Bisogna descrivere il volo dei fiori, l’incrociarsi dei loro colori e dei loro profumi per l’aria, come una gazzarra d’amore celeste e combinare i fiori con i bisbigli e coi baci dei nobili sposi tortoreggianti.... profilare per il ritratto della contessina, profilare in rosa, in oro e in perle la signorina del notajo.... — Ma non solo parole e descrizioni.... Idee! Idee!... Far presagire da quei bellissimi e felicissimi sposini l’ottantanove, i nuovi destini della plebe, la necessità di una nuova religione.... Baci.... fiori.... amori.... Volar di fiori.... —
Durante questa concezione letteraria, Pinotto si sentì colare in seno tanto dolce di miele da disgradarne le labbra di Galatea; si sentì capace di innamorare e far svenire di soavità tutti i ciclopi d’Italia; e ad un tempo si sentì addosso una forza da Sansone, per far rinculare di ottanta passi tutti i letterati del secolo.

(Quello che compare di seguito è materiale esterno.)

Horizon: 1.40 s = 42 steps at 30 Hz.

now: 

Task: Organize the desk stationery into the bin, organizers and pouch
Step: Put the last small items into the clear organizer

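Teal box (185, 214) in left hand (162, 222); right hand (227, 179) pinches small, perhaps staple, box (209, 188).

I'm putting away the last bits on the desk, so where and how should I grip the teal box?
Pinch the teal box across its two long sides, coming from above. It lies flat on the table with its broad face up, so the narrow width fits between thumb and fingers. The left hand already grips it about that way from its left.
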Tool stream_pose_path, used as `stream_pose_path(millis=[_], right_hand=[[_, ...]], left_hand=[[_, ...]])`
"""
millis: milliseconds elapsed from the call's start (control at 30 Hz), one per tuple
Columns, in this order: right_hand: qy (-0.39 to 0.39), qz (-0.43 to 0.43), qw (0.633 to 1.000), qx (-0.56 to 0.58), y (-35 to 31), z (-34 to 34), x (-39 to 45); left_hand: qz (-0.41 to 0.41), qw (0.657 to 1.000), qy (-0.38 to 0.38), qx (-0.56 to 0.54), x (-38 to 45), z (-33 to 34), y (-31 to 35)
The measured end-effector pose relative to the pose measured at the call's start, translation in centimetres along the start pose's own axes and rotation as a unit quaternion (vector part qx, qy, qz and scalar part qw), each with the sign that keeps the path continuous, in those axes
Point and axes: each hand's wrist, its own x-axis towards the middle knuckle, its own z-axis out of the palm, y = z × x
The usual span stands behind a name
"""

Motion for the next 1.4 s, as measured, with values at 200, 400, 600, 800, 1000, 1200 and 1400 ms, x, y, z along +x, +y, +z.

Si mise al tavolino con la febbre di scrivere le più raggianti cose che si siano mai scritte.
Scrisse, scrisse, si levò in piedi, e riscrisse; e tanto si inebbriò nel suo soggetto, che non fu più lui; ebbe un ineffabile prudore e languore nel cuore e nel cervello; vide luccicare le idee, come gemme e come spade sulla testa, e volargli i fiori a mille a mille intorno alla fronte, piccargli contro al petto, e dargli solletichi strazianti, abbattimenti di gioia e tutto inghirlandarlo figlio, amante e poeta.
L’usciere rientrando in casa trovò il suo ospite con il volto così trasumanato, che egli, dopo avere aperto la bocca, non osò dirgli più nulla.
Non c’era che dire: dallo scrivere Volar di fiori al discorrere con l’usciere era un bel cascare dalla poesia alla prosa. Eppure Pinotto si trovò così buono nello sfogo del suo Bello, che, appena visto l’amico, mise frettolosamente l’impagliatura di una scranna sopra il suo manoscritto e poi corse a girare le braccia intorno al collo dell’usciere.
Questi allora incoraggiato parlò: — Volevo dire.... Non si offenda sa.... Io mi sono permesso, perchè sapeva che, Ella desiderava un impiego, mi sono permesso, di parlare per lei al mio capo-sezione, cognato della cugina del mio colonnello.
— Ebbene? domandò con affannoso desiderio Pinotto.